** Opening Recorded information block **

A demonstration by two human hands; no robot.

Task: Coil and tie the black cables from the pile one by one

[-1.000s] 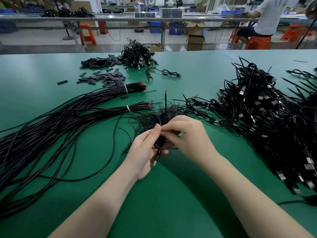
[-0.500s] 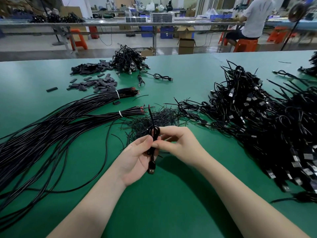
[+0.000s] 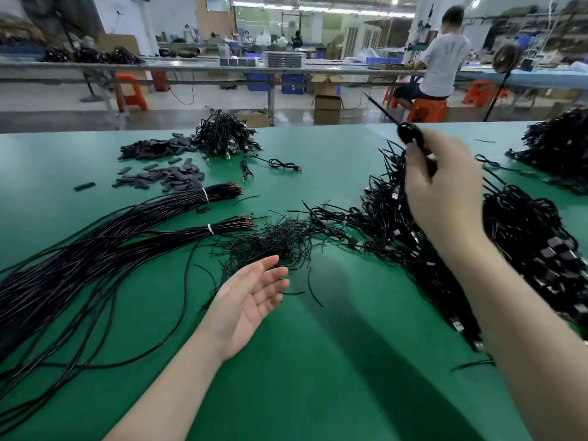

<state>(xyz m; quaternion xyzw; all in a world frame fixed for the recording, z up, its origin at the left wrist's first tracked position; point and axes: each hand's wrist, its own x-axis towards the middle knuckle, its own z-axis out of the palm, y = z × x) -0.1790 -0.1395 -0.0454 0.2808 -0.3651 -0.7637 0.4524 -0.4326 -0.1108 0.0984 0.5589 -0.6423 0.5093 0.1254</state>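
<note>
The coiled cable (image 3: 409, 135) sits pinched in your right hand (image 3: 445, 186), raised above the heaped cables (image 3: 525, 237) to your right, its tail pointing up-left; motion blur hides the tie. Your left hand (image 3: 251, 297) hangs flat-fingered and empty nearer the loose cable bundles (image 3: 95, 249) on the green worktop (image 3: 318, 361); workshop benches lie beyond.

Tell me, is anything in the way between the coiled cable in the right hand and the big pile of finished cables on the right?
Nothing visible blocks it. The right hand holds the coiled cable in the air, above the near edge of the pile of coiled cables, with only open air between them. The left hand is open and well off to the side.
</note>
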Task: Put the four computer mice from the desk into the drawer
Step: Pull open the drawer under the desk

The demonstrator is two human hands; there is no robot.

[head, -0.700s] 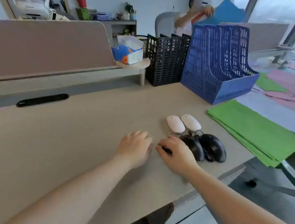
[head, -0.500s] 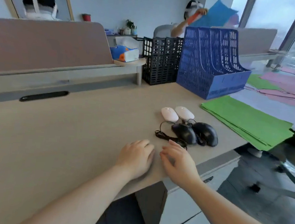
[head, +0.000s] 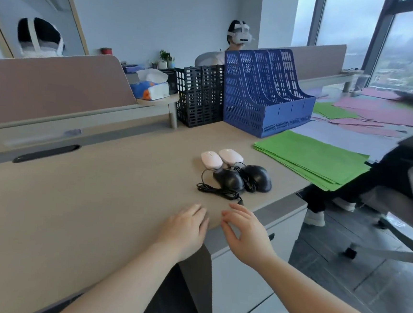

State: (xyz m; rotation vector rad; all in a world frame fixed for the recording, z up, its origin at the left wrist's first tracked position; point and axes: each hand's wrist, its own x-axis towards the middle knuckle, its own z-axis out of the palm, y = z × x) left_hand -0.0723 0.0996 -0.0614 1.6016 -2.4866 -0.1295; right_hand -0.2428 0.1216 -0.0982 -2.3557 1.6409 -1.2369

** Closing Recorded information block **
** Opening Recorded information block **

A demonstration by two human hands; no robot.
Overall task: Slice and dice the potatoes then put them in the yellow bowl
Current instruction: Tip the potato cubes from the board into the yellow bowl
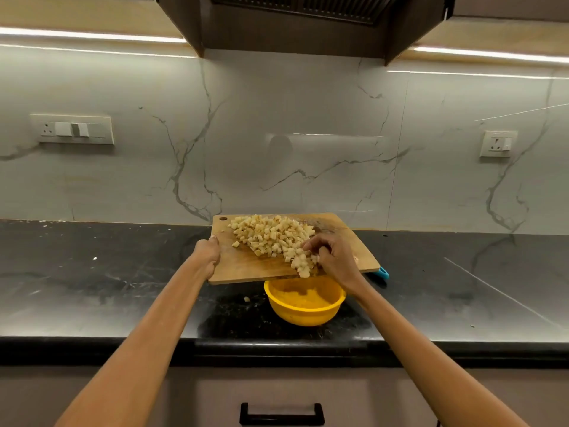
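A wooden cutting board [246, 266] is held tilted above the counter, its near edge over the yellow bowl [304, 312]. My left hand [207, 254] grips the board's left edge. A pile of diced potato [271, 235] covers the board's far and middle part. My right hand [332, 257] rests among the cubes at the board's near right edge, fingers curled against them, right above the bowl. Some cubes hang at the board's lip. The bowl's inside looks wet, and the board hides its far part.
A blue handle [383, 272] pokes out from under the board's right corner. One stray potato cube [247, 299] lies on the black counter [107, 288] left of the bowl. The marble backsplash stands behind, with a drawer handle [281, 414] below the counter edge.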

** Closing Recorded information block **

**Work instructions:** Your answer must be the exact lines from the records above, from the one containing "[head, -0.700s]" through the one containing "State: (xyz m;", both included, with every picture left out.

**Response box:**
[head, -0.700s] 
[head, -0.500s] 
[head, +0.000s] 

State: (xyz m; rotation vector rad; all in a world frame fixed for the recording, z up, its origin at the left wrist's first tracked position; point and axes: each hand's wrist, its own x-axis towards the middle knuckle, its own z-axis out of the palm, y = z × x) left_hand -0.0723 0.0996 -0.0614 1.6016 -2.4866 -0.1295; right_hand -0.2428 0.1216 -0.0982 -2.3557 1.6409 -1.2369

The exercise calls for nothing further.